PDA

View Full Version : Source Code for IoT Botnet ‘Mirai’ Released



Aragorn
4th October 2016, 01:24
http://i1-news.softpedia-static.com/images/news2/Alleged-Storm-Botnet-Source-Code-Advertised-For-Sale-on-YouTube-451555-2.jpg


Source: KrebsOnSecurity (https://krebsonsecurity.com/2016/10/source-code-for-iot-botnet-mirai-released/)



"The source code that powers the “Internet of Things” (IoT) botnet responsible for launching the historically large distributed denial-of-service (DDoS) attack (https://krebsonsecurity.com/2016/09/krebsonsecurity-hit-with-record-ddos/) against KrebsOnSecurity last month has been publicly released, virtually guaranteeing that the Internet will soon be flooded with attacks from many new botnets powered by insecure routers, IP cameras, digital video recorders and other easily hackable devices.

The leak of the source code was announced Friday on the English-language hacking community Hackforums (http://krebsonsecurity.com/?s=hackforums&x=0&y=0). The malware, dubbed “Mirai”, spreads to vulnerable devices by continuously scanning the Internet for IoT systems protected by factory default or hard-coded usernames and passwords.



https://krebsonsecurity.com/wp-content/uploads/2016/10/mirai-hf-580x232.png


Vulnerable devices are then seeded with malicious software that turns them into “bots,” forcing them to report to a central control server that can be used as a staging ground for launching powerful DDoS attacks designed to knock Web sites offline.

The Hackforums user who released the code, using the nickname “Anna-senpai”, told forum members the source code was being released in response to increased scrutiny from the security industry.

“When I first go in DDoS industry, I wasn’t planning on staying in it long,” Anna-senpai wrote. “I made my money, there’s lots of eyes looking at IOT now, so it’s time to GTFO (http://www.urbandictionary.com/define.php?term=GTFO) [link added]. So today, I have an amazing release for you. With Mirai, I usually pull max 380k bots from telnet alone. However, after the Kreb [sic] DDoS, ISPs been slowly shutting down and cleaning up their act. Today, max pull is about 300k bots, and dropping.”

Sources tell KrebsOnSecurity that Mirai is one of at least two malware families that are currently being used to quickly assemble very large IoT-based DDoS armies. The other dominant strain of IoT malware, dubbed “Bashlight”, functions similarly to Mirai in that it also infects systems via default usernames and passwords on IoT devices.
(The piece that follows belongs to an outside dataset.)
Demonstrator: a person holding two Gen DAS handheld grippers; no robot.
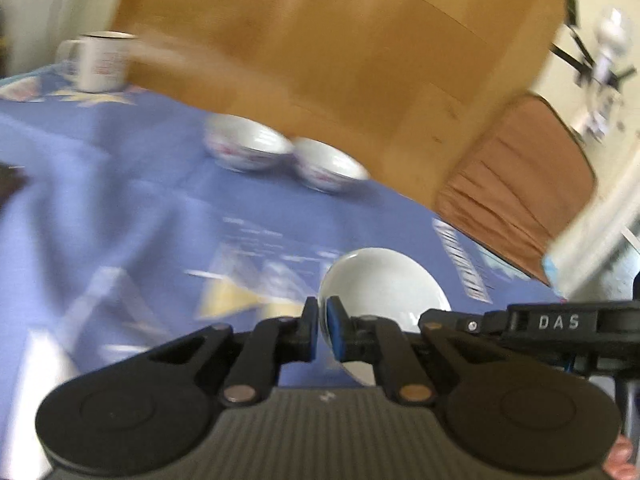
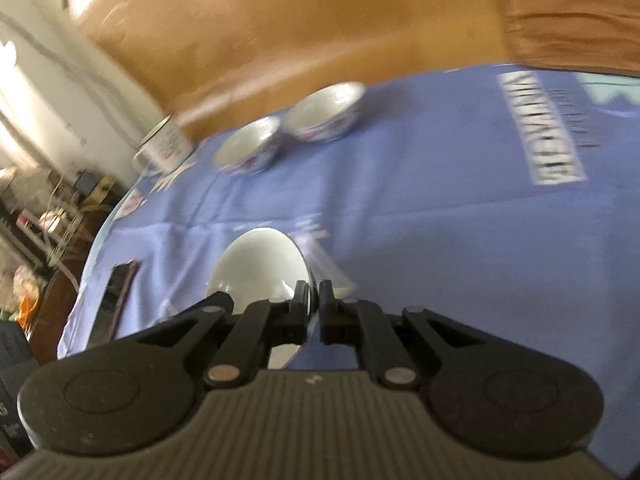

According to research from security firm Level3 Communications, the Bashlight botnet currently is responsible for enslaving nearly a million IoT devices and is in direct competition with botnets based on Mirai.

“Both [are] going after the same IoT device exposure and, in a lot of cases, the same devices,” said Dale Drew, Level3’s chief security officer.

Infected systems can be cleaned up by simply rebooting them — thus wiping the malicious code from memory. But experts say there is so much constant scanning going on for vulnerable systems that vulnerable IoT devices can be re-infected within minutes of a reboot. Only changing the default password protects them from rapidly being reinfected on reboot.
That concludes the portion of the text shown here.